Reading that, I became alarmed. I asked to meet with Commissioner Madigan. At our meeting she assured me that she was unwavering in her commitment to the issue of easements that would protect the public’s interests in preservation of the greenbelt. I asked her if she would submit a statement to my blog so that everyone would know where she stood. In light of all the work being devoted both by those who support the project and those who oppose it, her position might potentially prove to be key. Since Commissioners Scirocco and Mathiesen opposed the project, if Saratoga National could not meet her requirements, the project would be dead.
When I received her statement I was stunned (Madigan Statement on SNGC). Rather than the very strong language she had been using with me for months, it contained virtually no substance.
The current text being proposed by Saratoga National Golf Course would in effect, grant them their “clubhouse” while deferring the question of public access/easement until the site plan special permit review. There is absolutely nothing that provides any guidance about how much land would be involved in any easement proposal, nor what the terms would be.
A memo from Attorney Toohey to the Planning Board reveals how important it is to clarify any easement questions before SNGC gets its desired zoning change. In the memo, and I paraphrase here, Toohey notes on behalf of his client that any easement protections would end if his client no longer had a golf course. So as far as SNGC is concerned, they seemingly have already decided that, whatever they may end up putting into the easement proposal (after they get their “clubhouse.”), they have no interest in assuring its permanence.
This city has a long history of entertaining dubious assurances offered by developers. The idea that the city should, in effect, grant Saratoga National Golf Course their “clubhouse” and hope that, when the site plan comes, the plan will be generous to the city and to its public begs credibility and, at a minimum, calls for skepticism.
Here is the current Kafka-like wording from the text amendment:
“Retention of permeable land and public access shall be a criterion considered (my emphasis) by the Planning Board in granting of a Special Use Permit and/or Site Plan Review.”
To appreciate this sentence, the readers should know that the original wording for this had the word “may” and attorney Toohey changed the word to “shall” as a result of his conversations with the city Planning Office. This “concession” by Toohey in light of the fact that any easement will only be “considered” gives one some feeling for the Alice in Wonderland world in which this is all taking place.
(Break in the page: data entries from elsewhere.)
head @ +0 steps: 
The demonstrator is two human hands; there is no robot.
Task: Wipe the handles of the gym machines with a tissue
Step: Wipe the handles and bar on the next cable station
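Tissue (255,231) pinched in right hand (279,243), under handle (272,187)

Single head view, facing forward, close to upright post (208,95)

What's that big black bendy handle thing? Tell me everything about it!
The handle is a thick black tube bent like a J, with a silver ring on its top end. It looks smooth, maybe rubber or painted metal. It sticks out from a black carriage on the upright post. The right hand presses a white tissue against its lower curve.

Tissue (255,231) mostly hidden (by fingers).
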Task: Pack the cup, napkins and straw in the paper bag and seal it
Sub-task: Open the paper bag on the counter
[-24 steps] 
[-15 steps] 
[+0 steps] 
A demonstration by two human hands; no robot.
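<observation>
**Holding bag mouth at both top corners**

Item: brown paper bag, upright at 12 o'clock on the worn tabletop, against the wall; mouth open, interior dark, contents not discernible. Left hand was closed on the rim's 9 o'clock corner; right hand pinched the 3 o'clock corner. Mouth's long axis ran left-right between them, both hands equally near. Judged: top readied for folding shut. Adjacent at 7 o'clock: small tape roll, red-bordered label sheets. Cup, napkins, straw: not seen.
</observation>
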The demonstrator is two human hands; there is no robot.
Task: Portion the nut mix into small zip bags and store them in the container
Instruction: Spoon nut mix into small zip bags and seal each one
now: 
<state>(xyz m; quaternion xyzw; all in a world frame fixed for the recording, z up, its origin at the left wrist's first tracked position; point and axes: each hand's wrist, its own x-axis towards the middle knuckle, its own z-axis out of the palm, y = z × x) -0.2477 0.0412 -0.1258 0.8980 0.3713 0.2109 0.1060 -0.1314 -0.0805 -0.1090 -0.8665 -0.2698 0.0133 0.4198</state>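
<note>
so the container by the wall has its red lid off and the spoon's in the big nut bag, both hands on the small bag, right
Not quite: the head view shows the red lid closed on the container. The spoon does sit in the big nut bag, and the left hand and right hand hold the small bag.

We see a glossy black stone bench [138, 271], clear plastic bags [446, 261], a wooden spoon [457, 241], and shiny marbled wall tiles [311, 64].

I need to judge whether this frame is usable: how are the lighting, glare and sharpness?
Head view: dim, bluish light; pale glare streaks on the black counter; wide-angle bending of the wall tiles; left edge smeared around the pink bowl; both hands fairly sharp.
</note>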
I therefore emailed Commissioner Madigan the following:
Your statement is quite vague about what your expectations are regarding the scope of any easement and how and when instituting any easement would be accomplished. This is not surprising given that the entire process is so completely unorthodox and any explicit addressing of an easement comes with legal risks.
In fact, it is quite unlikely that it will be possible to construct any firm and enforceable language that would define the meaning and the physical scope of the “public access” (whatever that may mean) as part of the text amendment to our zoning law. The solution proposed by Saratoga National Golf Course is to have the definition they seek for their “clubhouse” approved now and have the Planning Board consider the issue of “public access” later when they get to the site plan/special permit process. My question to you is this:
“Is it acceptable to you to wait until the site review/special permit process to determine and implement any easements.”
Commissioner Madigan responded in an email that she saw no need to answer my question and that she is comfortable with her original statement (Madigan No More To Say). As I noted earlier, I have always liked Commissioner Madigan. I am simply at a loss to understand her apparent faith in Saratoga National Golf Course. I hate to think that she may become the vote that gives away the city’s greenbelt.